▶ **Activity**
Could every line below be written out exactly as it appears?

Start of Dataset extract

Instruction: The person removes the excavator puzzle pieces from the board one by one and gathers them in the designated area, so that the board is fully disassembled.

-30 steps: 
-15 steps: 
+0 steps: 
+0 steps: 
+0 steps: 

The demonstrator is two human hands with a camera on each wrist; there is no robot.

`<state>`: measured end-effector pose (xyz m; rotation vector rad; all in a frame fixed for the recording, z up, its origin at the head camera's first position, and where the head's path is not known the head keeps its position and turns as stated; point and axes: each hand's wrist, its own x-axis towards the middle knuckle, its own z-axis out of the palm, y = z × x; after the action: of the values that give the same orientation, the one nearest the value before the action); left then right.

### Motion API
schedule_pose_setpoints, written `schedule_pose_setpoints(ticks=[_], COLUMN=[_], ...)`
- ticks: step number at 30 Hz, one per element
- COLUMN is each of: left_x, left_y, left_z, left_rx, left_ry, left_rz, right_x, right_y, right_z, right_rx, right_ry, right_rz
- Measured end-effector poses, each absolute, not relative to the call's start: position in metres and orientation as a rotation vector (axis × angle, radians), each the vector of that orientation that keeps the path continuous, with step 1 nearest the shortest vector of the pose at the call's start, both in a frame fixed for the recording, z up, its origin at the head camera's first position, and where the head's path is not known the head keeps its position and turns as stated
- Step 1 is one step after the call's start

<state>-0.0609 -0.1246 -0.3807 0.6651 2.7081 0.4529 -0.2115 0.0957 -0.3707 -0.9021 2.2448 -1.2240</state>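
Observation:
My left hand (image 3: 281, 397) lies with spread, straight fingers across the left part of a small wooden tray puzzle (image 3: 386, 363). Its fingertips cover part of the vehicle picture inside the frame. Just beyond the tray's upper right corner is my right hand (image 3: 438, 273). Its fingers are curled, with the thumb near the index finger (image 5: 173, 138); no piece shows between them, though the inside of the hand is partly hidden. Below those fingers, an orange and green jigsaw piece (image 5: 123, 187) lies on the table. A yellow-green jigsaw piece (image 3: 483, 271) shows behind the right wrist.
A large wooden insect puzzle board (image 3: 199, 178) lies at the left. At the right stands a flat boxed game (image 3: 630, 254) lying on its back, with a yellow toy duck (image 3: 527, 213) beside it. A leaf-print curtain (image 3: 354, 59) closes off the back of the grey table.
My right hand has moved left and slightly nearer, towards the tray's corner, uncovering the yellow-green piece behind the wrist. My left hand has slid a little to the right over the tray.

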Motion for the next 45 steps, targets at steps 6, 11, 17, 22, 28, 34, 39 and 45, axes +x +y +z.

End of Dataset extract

▶ **Task result**
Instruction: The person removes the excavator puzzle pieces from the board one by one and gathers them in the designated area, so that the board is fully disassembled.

-30 steps: 
-15 steps: 
+0 steps: 
+0 steps: 
+0 steps: 

The demonstrator is two human hands with a camera on each wrist; there is no robot.

`<state>`: measured end-effector pose (xyz m; rotation vector rad; all in a frame fixed for the recording, z up, its origin at the head camera's first position, and where the head's path is not known the head keeps its position and turns as stated; point and axes: each hand's wrist, its own x-axis towards the middle knuckle, its own z-axis out of the palm, y = z × x; after the action: of the values that give the same orientation, the one nearest the value before the action); left then right.

### Motion API
schedule_pose_setpoints, written `schedule_pose_setpoints(ticks=[_], COLUMN=[_], ...)`
- ticks: step number at 30 Hz, one per element
- COLUMN is each of: left_x, left_y, left_z, left_rx, left_ry, left_rz, right_x, right_y, right_z, right_rx, right_ry, right_rz
- Measured end-effector poses, each absolute, not relative to the call's start: position in metres and orientation as a rotation vector (axis × angle, radians), each the vector of that orientation that keeps the path continuous, with step 1 nearest the shortest vector of the pose at the call's start, both in a frame fixed for the recording, z up, its origin at the head camera's first position, and where the head's path is not known the head keeps its position and turns as stated
- Step 1 is one step after the call's start

<state>-0.0609 -0.1246 -0.3807 0.6651 2.7081 0.4529 -0.2115 0.0957 -0.3707 -0.9021 2.2448 -1.2240</state>
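Observation:
My left hand (image 3: 281, 397) lies with spread, straight fingers across the left part of a small wooden tray puzzle (image 3: 386, 363). Its fingertips cover part of the vehicle picture inside the frame. Just beyond the tray's upper right corner is my right hand (image 3: 438, 273). Its fingers are curled, with the thumb near the index finger (image 5: 173, 138); no piece shows between them, though the inside of the hand is partly hidden. Below those fingers, an orange and green jigsaw piece (image 5: 123, 187) lies on the table. A yellow-green jigsaw piece (image 3: 483, 271) shows behind the right wrist.
A large wooden insect puzzle board (image 3: 199, 178) lies at the left. At the right stands a flat boxed game (image 3: 630, 254) lying on its back, with a yellow toy duck (image 3: 527, 213) beside it. A leaf-print curtain (image 3: 354, 59) closes off the back of the grey table.
My right hand has moved left and slightly nearer, towards the tray's corner, uncovering the yellow-green piece behind the wrist. My left hand has slid a little to the right over the tray.
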
Motion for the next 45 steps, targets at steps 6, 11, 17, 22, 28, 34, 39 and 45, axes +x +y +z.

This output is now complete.